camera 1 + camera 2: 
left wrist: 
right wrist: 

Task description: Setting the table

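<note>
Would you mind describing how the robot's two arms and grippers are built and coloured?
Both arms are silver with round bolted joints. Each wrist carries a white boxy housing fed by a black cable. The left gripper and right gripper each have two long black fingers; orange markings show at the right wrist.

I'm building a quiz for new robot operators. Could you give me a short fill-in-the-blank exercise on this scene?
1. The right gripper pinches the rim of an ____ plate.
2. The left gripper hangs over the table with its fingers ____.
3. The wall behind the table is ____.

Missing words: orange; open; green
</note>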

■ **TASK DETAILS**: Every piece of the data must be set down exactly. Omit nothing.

■ **SOLUTION TO THIS EXERCISE**:
camera 1 + camera 2: 
left wrist: 
right wrist: 

Task description: Setting the table

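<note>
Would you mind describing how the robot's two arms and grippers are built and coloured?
Both arms are silver with round bolted joints. Each wrist carries a white boxy housing fed by a black cable. The left gripper and right gripper each have two long black fingers; orange markings show at the right wrist.

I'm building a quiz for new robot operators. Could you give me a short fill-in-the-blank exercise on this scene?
1. The right gripper pinches the rim of an ____ plate.
2. The left gripper hangs over the table with its fingers ____.
3. The wall behind the table is ____.

Missing words: orange; open; green
</note>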

This exercise requires no further work.